Repeat the listing that follows exactly. Pictures are not part of the copy.
Data shown Block Start
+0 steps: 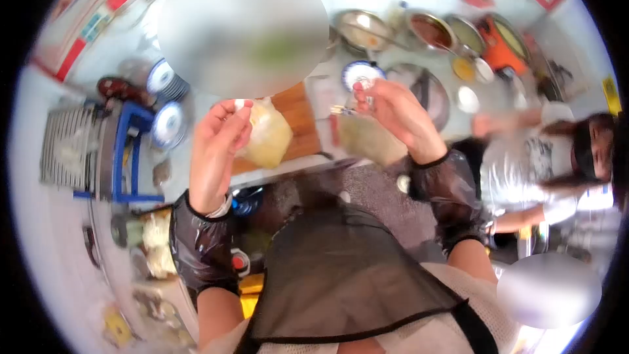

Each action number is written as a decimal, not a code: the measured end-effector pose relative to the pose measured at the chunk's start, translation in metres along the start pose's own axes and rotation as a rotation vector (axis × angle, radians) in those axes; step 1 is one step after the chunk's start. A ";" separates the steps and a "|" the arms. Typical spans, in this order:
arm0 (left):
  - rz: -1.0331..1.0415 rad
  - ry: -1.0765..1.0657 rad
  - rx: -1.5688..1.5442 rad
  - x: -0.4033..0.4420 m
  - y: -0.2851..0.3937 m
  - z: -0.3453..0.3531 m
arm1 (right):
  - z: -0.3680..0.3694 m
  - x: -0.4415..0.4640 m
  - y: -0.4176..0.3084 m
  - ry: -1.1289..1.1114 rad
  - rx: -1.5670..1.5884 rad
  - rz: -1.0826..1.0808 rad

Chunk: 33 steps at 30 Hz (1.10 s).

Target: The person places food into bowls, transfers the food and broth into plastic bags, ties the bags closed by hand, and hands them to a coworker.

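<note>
My left hand (223, 147) is raised at left centre, its thumb and fingers pinched on a small white thing that I cannot make out. Just behind it, a plastic bag with pale yellow contents (272, 134) lies on a wooden board (302, 118). On the right, my right hand (400, 115) has its thumb and fingertips together; what they hold, if anything, is too blurred to tell. Below that hand sits a second yellowish bag (367, 139). A blue-rimmed plate (362, 75) shows just behind the right fingertips.
Metal bowls of food, one with dark red contents (430, 30), line the back right. Stacked blue-rimmed plates (162, 80) and a blue frame (124, 157) stand at left. A co-worker in a grey-white shirt (524, 164) is at right, an arm reaching over the counter. Blurred ovals cover parts of the view.
</note>
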<state>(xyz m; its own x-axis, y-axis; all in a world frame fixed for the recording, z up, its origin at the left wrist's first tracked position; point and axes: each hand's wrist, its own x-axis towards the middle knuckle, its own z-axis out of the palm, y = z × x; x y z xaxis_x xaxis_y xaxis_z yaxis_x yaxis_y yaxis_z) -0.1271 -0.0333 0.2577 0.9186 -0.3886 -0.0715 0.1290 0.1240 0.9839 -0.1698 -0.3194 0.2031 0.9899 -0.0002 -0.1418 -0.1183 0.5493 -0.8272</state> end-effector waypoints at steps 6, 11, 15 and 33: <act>-0.206 -0.252 -0.191 0.078 -0.075 0.071 | -0.088 -0.083 -0.041 0.344 0.012 -0.067; -0.299 -0.549 -0.175 0.109 -0.106 0.151 | -0.127 -0.131 -0.034 0.555 0.024 -0.189; -0.291 -0.792 -0.119 0.121 -0.112 0.216 | -0.133 -0.162 -0.029 0.752 -0.032 -0.282; -0.402 -1.207 0.094 0.095 -0.178 0.343 | -0.176 -0.271 0.032 1.119 -0.067 -0.200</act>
<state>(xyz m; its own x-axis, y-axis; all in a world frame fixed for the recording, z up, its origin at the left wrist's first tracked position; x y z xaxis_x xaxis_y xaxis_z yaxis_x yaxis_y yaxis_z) -0.1906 -0.4058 0.1322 -0.1060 -0.9697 -0.2201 0.2459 -0.2400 0.9391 -0.4556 -0.4492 0.1196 0.3705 -0.8469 -0.3815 -0.0030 0.4096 -0.9122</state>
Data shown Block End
Solution to the problem:
+0 steps: 

Each action number is written as a decimal, not a code: the measured end-effector pose relative to the pose measured at the chunk's start, translation in metres along the start pose's own axes and rotation as a rotation vector (axis × angle, radians) in those axes; step 1 is one step after the chunk's start. A ";" separates the steps and a "|" the arms. Typical spans, in this order:
arm0 (left):
  - rz: -1.0331..1.0415 rad
  - ry: -1.0765..1.0657 rad
  - rx: -1.5688..1.5442 rad
  - x: -0.4033..0.4420 m
  - y: -0.2851..0.3937 m
  - z: -0.3453..0.3531 m
arm1 (right):
  - z: -0.3680..0.3694 m
  - x: -0.4415..0.4640 m
  - y: -0.4176..0.3084 m
  - ry: -1.1289..1.1114 rad
  - rx: -1.5670..1.5884 rad
  - rz: -1.0826..1.0808 rad

Chunk: 33 steps at 30 Hz (1.10 s).

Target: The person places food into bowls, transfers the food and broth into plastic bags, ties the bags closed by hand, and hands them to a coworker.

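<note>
My left hand (223, 147) is raised at left centre, its thumb and fingers pinched on a small white thing that I cannot make out. Just behind it, a plastic bag with pale yellow contents (272, 134) lies on a wooden board (302, 118). On the right, my right hand (400, 115) has its thumb and fingertips together; what they hold, if anything, is too blurred to tell. Below that hand sits a second yellowish bag (367, 139). A blue-rimmed plate (362, 75) shows just behind the right fingertips.
Metal bowls of food, one with dark red contents (430, 30), line the back right. Stacked blue-rimmed plates (162, 80) and a blue frame (124, 157) stand at left. A co-worker in a grey-white shirt (524, 164) is at right, an arm reaching over the counter. Blurred ovals cover parts of the view.
</note>
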<state>(xyz m; its own x-axis, y-axis; all in a world frame fixed for the recording, z up, its origin at the left wrist's first tracked position; point and axes: each hand's wrist, its own x-axis towards the middle knuckle, its own z-axis out of the palm, y = z × x; x y z xaxis_x xaxis_y xaxis_z yaxis_x yaxis_y yaxis_z) -0.1271 -0.0333 0.2577 0.9186 -0.3886 -0.0715 0.1290 0.1240 0.9839 -0.1698 -0.3194 0.2031 0.9899 -0.0002 -0.1418 -0.1183 0.5493 -0.8272</state> end-effector waypoints at steps 6, 11, 15 and 33: <act>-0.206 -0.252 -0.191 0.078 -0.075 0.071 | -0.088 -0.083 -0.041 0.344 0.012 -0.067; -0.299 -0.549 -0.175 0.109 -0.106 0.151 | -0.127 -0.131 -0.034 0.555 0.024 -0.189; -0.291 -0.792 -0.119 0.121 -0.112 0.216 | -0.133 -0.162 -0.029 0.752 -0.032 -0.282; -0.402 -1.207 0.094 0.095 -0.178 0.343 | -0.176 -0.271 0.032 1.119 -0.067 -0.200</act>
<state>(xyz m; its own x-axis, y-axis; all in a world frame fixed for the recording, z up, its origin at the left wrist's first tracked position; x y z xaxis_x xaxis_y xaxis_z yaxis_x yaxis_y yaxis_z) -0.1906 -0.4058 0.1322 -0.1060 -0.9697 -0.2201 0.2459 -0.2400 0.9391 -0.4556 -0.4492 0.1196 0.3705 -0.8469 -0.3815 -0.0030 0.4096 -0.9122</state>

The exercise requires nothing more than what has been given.